Duke-NUS Medical School was the first in the world to develop a serological test that was put to good use last month to trace two people who were the source of infection of two clusters here. The two had mild symptoms, were not hospitalised and had recovered, but the test found they had antibodies against the coronavirus.

As serological tests pick up such mild cases, they can be done to ascertain the extent of community spread, as well as asymptomatic spread. Such tests, however, take several hours to show results. Fast test kits solve the problem but it is very important to note the sensitivity of the tests, said Prof Ying.

There is little point using a very fast test kit when it cannot detect the virus in you most of the time. Or, worse, it may tell you that you are not sick, even though you are infected with Covid-19. The latter is what is called a false negative, and it can happen, for instance, when the test kit is unable to pick up the virus in a person with a low viral load.

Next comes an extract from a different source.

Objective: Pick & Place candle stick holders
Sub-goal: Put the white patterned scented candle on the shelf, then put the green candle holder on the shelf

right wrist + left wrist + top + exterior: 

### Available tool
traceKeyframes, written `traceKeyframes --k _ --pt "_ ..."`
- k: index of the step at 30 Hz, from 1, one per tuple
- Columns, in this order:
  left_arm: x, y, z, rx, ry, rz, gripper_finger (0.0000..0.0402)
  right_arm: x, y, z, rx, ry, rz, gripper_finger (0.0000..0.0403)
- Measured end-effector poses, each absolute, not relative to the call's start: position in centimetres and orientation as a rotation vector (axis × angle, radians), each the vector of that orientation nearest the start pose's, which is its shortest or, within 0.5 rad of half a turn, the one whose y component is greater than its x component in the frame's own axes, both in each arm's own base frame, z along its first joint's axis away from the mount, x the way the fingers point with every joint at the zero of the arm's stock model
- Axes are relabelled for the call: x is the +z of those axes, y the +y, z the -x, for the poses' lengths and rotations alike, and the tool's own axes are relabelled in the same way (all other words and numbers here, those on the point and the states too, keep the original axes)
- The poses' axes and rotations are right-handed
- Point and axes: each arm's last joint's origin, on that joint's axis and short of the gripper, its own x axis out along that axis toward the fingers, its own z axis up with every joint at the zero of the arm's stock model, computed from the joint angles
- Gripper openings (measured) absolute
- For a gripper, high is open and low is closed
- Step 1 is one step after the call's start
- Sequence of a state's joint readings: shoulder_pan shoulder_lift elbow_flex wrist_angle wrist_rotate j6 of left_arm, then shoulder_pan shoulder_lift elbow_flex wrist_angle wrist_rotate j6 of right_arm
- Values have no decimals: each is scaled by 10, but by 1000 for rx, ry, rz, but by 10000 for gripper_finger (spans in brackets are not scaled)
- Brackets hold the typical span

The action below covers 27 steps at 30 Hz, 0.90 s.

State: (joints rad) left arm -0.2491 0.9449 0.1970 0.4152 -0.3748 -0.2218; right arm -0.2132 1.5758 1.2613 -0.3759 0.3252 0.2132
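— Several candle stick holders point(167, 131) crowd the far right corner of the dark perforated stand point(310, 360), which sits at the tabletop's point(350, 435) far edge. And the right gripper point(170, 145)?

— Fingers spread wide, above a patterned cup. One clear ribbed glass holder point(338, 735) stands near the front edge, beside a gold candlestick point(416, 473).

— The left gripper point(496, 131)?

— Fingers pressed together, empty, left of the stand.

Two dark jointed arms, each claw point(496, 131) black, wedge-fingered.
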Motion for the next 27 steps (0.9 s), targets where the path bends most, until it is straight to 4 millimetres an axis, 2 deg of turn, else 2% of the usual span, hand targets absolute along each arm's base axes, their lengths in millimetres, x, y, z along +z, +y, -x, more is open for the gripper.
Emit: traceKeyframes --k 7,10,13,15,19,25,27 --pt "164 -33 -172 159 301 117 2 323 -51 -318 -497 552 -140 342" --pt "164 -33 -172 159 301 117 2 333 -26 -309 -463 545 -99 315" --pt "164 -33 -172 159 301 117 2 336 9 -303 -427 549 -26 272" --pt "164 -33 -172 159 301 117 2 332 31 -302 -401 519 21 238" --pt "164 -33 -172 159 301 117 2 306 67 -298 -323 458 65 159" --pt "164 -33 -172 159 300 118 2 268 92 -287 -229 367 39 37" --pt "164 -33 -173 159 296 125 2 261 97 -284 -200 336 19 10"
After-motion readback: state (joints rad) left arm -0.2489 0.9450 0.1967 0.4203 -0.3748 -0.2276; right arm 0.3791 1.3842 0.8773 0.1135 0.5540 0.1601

People infected with Covid-19 are believed to shed large quantities of the virus early in their illness (high viral load) and less later on. Hence, it would be best if a fast test can pick up the infection from a patient at various stages of the disease, regardless of whether he has a high or low viral load, said Prof Ying.

On Saturday, the US Food and Drug Administration said it is already beginning to see unauthorised fraudulent test kits that are being marketed to test for Covid-19 in the home.

Fraudulent health claims, tests and products may keep some patients from seeking care or delay necessary medical treatment, it said. "When you run a test, you must know what you are testing for," said Prof Ying.

An RT-PCR test should be able to detect the disease in someone who is in the earlier stage of the disease, when he is shedding more of the virus, and, therefore, likely more infectious.

On the other hand, a serological test can find antibodies in someone who is at the late stage or recovered, when he is shedding less or none of the virus, she said.

"This crisis has forced Singapore to re-examine whether we have the ability to do the various things needed to fight it and we do," she said. "We can do the science and we can also develop our own tests."